EUDR: While the deadline is locked in, the narrative isn't
Producer nations across cocoa, coffee, timber and rubber have spent two years trying to change the EU Deforestation Regulation. They failed. Now they have six months to win the argument they should have been making all along.
On 30 December 2026, the EU Deforestation Regulation takes legal effect for large and medium operators. The political fight to delay or reshape it is over. Two postponements, a simplification review, and sustained lobbying from producer governments across four continents produced marginal adjustments to the administrative detail and left the fundamental architecture intact. The deadline is fixed. The country-risk classifications are set. The due-diligence requirements are not going away.
What is still open, and what the industries most exposed by this regulation have largely failed to recognise, is the communications contest. And they are losing it by default.
In cocoa, the public narrative belongs to Ferrero and Barry Callebaut. In timber, it is shaped by the Forest Stewardship Council. In coffee, the major European roasters set the terms of the debate. Rubber barely registers in the publications that matter to European policymakers at all. Across every commodity covered by the regulation, the voices with the most to lose from its bluntest application are the ones least present in the conversation about how it works in practice.
That absence has consequences. The regulation requires plot-level geolocation data, due-diligence statements and audit-ready documentation from farming systems that were never designed to produce them. In Ghana and Ivory Coast, where smallholder farmers supply roughly two thirds of the world's cocoa from plots of two to five hectares, compliance capacity correlates almost perfectly with proximity to the large trading houses that have already built their own traceability infrastructure. The farmers furthest from that infrastructure are being quietly priced out of European supply chains. Not because they have cleared forest. Because they cannot generate the paperwork to prove they have not.
The same dynamic is running through rubber in Thailand and Indonesia, through coffee in Ethiopia and Rwanda, through timber certification schemes across Southeast Asia and Central Africa that spent years building FSC and national legal assurance frameworks, only to find that EUDR compliance requires a separate data architecture that prior certification does not satisfy. In each case, the people absorbing the cost are the ones who had least say in designing the system.

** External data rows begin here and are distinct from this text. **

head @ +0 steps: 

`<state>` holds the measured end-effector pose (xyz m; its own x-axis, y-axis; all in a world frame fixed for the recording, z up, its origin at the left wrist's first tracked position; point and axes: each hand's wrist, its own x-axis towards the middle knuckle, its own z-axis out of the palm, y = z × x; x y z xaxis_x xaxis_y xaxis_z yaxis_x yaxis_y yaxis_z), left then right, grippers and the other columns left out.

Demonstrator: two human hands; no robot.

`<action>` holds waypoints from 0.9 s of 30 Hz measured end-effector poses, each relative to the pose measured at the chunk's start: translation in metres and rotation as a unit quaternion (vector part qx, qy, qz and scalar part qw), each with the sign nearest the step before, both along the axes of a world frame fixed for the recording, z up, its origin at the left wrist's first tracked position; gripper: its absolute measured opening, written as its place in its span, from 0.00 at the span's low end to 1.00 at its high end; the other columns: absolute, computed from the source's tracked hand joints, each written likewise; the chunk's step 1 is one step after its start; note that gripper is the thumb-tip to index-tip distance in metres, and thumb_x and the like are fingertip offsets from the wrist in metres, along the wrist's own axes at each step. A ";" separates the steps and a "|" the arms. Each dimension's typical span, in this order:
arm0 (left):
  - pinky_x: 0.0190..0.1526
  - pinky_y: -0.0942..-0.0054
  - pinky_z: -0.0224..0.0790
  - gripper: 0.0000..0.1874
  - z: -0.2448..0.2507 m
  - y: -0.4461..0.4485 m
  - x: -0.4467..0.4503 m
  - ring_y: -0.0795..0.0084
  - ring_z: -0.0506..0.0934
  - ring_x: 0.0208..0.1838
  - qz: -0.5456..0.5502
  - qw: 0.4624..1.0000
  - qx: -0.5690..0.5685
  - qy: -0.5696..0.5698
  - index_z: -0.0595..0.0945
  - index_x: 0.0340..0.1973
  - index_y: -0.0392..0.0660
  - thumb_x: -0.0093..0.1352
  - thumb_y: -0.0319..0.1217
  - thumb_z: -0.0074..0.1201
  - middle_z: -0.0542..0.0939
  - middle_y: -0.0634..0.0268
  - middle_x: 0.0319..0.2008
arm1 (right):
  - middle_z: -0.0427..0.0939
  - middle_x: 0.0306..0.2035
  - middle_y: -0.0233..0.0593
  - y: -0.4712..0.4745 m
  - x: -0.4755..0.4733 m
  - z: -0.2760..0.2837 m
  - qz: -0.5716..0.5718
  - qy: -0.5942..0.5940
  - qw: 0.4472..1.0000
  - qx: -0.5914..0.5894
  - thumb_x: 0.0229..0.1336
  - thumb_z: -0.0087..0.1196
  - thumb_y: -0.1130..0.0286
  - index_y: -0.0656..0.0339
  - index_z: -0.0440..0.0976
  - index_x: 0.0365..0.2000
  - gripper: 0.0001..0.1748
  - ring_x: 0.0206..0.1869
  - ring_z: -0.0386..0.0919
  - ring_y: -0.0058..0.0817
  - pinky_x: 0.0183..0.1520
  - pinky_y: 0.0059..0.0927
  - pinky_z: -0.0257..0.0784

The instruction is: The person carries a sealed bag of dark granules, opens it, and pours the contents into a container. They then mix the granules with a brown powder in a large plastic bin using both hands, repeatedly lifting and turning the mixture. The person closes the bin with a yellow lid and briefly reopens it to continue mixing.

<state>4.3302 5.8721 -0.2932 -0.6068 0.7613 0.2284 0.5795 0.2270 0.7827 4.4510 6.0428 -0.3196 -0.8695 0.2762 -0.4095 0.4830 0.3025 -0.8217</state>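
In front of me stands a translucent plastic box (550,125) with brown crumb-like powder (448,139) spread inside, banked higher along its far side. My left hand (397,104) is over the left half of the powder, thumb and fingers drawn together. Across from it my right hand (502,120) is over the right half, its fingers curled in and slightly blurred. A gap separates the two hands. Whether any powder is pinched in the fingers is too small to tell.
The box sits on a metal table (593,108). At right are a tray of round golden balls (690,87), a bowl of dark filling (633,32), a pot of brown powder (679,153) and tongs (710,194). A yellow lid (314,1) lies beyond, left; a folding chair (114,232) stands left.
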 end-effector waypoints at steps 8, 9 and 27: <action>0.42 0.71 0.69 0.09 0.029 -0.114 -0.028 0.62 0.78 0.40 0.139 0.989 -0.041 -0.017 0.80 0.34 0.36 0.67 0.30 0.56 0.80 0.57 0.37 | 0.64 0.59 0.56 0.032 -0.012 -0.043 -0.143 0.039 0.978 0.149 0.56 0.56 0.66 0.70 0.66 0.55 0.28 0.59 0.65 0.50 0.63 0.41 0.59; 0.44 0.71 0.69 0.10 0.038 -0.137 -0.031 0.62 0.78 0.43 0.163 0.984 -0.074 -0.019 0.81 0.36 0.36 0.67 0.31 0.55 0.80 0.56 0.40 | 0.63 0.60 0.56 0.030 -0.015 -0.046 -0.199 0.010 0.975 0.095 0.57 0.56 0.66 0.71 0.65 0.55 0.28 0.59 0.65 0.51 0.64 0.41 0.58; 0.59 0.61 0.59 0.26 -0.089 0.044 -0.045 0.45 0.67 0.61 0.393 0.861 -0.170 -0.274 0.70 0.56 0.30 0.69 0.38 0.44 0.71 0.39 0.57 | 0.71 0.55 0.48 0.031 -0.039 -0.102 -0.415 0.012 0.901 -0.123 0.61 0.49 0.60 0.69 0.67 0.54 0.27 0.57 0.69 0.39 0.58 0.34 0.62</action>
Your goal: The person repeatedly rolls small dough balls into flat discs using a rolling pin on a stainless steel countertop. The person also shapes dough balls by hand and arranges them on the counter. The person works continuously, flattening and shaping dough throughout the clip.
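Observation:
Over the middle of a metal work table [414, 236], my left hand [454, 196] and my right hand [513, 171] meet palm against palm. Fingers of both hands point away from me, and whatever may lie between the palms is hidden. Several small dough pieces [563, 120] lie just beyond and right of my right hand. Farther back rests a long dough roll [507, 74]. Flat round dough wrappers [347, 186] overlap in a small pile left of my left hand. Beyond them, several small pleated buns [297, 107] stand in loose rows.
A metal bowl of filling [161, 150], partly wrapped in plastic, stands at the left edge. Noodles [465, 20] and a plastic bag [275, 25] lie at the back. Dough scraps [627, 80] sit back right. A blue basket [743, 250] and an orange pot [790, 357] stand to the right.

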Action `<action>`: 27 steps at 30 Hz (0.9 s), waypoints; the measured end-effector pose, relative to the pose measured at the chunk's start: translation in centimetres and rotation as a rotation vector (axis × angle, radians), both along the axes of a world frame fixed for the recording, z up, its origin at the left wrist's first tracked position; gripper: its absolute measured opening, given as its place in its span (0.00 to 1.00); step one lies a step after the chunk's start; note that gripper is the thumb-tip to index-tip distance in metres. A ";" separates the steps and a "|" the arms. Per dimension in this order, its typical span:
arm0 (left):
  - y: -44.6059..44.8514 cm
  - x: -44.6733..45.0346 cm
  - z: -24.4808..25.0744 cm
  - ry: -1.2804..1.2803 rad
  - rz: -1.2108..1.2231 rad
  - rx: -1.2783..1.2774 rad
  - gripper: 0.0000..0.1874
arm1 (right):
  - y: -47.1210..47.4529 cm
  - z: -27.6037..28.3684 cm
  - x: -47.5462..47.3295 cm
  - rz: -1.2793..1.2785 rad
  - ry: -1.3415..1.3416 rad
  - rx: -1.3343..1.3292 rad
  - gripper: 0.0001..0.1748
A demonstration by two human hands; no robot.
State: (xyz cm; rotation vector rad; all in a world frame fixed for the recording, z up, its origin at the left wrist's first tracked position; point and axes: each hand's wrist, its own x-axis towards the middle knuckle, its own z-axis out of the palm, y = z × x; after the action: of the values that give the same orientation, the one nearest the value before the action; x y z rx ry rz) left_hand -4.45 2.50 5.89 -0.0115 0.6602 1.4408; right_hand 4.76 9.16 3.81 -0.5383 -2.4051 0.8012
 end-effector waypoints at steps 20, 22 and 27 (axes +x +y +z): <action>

This is a story that has not been told. Not in the Financial Times. Not in Politico Europe. Not in the trade press that shapes how procurement directors and sustainability officers at European companies understand their obligations. The EUDR's more comprehensive compliance regime goes beyond what voluntary certification schemes like the FSC can provide, yet the independent agronomist who knows what the land in Sulawesi or Bono East actually looks like is not writing in those publications. The development economist who can quantify the market-exclusion effect on smallholder incomes is not being commissioned. The producer-country official who can explain what their national monitoring data actually shows is not being asked.
The reason is not that these people do not exist or that the evidence is unavailable. It is that the industries concerned have directed their resources at Brussels rather than at the editorial offices and policy desks where the interpretation of the regulation is still being formed. They have been fighting the wrong battle in the wrong place, and the deadline that just became immovable is the proof.
Six months is not a long time to build a communications programme from nothing. It is, however, enough time to place a coherent body of independent, evidence-based argument in front of the audiences who will determine whether EUDR is understood as a regulation that protects forests or as one that protects the compliance budgets of companies large enough to afford them. The ODI has documented in detail how the regulation risks pricing out the farmers it was designed to protect. That evidence exists. It is not reaching the right audiences. That distinction will shape procurement decisions, political scrutiny and the terms of any future revision.
The industries that understand this are the ones that will arrive in December with something the others will not: a public record of having made the case. The ones that do not will spend 2027 explaining to their governments why they lost market access they could have retained, and why the story about their supply chains is still being told by people who have never visited them.